**Aim of the exercise:**
From the line with "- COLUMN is" to the line with "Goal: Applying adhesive", retype every line exactly, including those two, and leave out the rest of the data below.

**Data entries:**
- - - - - - -
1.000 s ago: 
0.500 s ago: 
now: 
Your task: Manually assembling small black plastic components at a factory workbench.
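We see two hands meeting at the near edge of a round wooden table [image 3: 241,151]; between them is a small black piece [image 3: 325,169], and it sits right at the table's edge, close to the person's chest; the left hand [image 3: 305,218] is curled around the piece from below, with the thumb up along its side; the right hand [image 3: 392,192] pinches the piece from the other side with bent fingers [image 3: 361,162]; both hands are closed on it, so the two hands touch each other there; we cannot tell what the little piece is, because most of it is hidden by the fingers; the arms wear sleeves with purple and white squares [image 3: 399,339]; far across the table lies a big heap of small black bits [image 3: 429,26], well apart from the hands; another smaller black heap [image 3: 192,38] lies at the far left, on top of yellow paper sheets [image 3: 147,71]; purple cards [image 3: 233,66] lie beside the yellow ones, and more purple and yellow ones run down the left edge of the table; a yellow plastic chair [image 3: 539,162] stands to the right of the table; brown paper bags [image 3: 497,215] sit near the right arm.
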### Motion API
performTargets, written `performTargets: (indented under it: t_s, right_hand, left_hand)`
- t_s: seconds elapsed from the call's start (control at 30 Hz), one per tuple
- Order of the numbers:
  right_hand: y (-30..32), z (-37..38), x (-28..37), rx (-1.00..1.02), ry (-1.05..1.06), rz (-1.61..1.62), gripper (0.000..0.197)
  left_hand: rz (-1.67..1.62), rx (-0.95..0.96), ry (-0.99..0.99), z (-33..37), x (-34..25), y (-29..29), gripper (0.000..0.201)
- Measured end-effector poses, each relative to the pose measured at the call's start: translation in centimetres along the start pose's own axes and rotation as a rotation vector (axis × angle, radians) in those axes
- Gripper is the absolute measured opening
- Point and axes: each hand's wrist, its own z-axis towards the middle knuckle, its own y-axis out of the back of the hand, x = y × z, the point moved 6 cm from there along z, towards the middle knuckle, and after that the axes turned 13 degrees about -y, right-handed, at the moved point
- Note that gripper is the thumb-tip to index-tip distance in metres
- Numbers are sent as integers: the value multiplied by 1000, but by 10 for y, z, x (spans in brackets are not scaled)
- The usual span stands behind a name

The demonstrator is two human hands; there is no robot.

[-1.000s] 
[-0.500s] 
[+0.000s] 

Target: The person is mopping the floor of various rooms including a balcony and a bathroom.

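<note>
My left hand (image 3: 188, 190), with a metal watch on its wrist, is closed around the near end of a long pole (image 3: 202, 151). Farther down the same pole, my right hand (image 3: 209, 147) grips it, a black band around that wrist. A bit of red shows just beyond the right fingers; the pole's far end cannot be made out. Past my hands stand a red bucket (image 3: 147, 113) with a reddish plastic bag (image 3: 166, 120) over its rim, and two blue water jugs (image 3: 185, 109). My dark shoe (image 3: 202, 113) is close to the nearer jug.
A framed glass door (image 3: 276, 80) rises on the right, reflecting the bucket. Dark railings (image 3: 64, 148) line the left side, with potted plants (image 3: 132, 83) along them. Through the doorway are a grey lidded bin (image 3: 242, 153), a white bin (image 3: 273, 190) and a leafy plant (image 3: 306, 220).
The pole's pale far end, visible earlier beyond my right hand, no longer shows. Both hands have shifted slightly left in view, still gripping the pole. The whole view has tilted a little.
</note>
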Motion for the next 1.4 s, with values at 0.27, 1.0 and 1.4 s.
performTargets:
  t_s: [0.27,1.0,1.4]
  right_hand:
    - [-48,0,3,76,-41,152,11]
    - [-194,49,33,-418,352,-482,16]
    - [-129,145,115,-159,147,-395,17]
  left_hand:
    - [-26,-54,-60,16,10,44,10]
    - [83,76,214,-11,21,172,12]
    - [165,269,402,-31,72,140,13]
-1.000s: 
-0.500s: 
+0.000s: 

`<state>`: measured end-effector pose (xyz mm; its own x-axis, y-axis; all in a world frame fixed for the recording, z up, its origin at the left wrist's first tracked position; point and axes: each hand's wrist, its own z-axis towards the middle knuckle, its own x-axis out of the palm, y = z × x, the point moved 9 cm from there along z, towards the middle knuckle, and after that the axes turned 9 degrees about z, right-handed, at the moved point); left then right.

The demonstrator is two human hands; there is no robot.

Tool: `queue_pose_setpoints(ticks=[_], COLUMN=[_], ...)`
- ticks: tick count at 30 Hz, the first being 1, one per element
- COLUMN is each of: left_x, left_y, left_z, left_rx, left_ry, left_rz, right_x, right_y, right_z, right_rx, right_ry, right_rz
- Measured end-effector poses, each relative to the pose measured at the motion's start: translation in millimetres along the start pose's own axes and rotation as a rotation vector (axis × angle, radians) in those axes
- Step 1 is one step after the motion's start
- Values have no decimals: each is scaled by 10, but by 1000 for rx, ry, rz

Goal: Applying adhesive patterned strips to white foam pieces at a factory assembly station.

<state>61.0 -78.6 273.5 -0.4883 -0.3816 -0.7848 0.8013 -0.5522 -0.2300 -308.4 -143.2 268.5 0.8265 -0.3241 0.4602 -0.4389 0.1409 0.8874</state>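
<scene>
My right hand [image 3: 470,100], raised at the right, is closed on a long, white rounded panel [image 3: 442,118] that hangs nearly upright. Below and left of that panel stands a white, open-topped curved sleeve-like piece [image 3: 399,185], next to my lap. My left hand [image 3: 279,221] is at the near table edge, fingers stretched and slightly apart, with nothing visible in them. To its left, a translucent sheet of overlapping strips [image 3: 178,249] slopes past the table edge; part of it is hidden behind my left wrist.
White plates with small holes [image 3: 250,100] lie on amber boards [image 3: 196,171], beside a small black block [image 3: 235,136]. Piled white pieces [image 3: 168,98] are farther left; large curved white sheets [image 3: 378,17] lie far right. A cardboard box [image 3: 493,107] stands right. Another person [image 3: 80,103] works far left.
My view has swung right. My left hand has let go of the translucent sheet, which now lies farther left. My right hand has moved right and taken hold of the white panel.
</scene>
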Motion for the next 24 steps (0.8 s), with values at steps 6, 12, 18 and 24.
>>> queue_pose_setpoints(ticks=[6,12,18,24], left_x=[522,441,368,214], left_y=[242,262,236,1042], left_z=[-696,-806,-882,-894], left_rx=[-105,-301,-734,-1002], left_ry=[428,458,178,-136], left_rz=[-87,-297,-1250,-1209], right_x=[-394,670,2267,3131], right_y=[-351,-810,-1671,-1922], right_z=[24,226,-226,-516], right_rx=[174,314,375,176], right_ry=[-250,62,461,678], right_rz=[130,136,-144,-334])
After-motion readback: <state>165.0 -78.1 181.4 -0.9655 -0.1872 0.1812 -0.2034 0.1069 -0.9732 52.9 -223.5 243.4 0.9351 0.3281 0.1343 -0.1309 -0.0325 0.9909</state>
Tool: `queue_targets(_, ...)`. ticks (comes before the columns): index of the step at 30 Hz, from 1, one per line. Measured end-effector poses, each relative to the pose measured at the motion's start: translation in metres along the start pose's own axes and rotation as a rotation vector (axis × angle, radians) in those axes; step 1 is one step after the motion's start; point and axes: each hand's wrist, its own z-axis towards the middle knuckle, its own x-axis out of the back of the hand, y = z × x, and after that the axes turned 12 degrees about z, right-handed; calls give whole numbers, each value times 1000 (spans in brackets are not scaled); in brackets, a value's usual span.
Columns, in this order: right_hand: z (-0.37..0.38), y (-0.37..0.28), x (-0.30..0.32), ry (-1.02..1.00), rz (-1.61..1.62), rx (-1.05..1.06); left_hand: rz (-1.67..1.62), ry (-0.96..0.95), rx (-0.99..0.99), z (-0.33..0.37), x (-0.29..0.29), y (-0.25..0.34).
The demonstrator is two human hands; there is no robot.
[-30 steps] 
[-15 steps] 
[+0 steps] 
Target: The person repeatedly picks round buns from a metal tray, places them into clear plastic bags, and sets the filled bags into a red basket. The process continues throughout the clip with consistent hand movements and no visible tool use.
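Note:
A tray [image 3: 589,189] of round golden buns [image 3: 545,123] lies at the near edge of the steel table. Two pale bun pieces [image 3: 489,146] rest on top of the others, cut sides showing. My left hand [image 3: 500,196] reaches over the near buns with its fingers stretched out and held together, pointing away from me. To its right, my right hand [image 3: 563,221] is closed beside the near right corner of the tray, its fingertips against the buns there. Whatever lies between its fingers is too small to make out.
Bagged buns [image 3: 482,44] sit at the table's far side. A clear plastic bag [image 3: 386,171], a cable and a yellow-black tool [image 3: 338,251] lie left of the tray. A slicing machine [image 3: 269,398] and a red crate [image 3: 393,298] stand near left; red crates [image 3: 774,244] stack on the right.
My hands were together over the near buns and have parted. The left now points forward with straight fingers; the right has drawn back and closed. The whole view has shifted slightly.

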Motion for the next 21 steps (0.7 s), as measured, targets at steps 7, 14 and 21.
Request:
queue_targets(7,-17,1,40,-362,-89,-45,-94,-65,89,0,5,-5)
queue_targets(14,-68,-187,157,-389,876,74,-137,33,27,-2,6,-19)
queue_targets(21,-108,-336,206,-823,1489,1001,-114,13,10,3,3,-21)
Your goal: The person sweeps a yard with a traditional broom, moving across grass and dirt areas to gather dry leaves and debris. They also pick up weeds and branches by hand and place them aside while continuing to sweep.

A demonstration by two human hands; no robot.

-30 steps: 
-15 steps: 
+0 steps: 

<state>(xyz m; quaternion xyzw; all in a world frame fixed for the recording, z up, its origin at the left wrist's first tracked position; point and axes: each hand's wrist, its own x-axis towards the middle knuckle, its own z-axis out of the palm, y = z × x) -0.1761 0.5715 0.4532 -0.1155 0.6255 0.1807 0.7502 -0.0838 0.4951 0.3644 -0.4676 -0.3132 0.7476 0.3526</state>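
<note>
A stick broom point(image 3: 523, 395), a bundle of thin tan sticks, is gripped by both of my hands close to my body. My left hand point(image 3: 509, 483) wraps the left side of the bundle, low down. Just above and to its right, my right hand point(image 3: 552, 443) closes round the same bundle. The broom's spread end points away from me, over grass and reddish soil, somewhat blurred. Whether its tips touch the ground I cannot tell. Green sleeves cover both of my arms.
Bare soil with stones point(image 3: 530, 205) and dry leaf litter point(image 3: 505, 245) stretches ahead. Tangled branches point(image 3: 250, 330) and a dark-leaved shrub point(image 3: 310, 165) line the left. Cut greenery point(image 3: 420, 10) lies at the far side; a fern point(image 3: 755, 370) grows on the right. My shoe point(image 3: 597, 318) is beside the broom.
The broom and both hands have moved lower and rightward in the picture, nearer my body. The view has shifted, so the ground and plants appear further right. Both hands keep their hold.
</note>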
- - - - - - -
**Answer area:**
- COLUMN is each of: left_x, left_y, left_z, left_rx, left_ry, left_rz, right_x, right_y, right_z, right_rx, right_ry, right_rz
- Measured end-effector poses, each relative to the pose measured at the motion's start: translation in millimetres along the start pose's own axes and rotation as a rotation vector (axis × angle, radians) in those axes
- Step 1 is one step after the motion's start
- Values have no decimals: each is scaled by 10, but by 1000 for rx, ry, rz

Goal: Applying adhesive patterned strips to white foam pieces at a factory assembly station.

This finishes the output.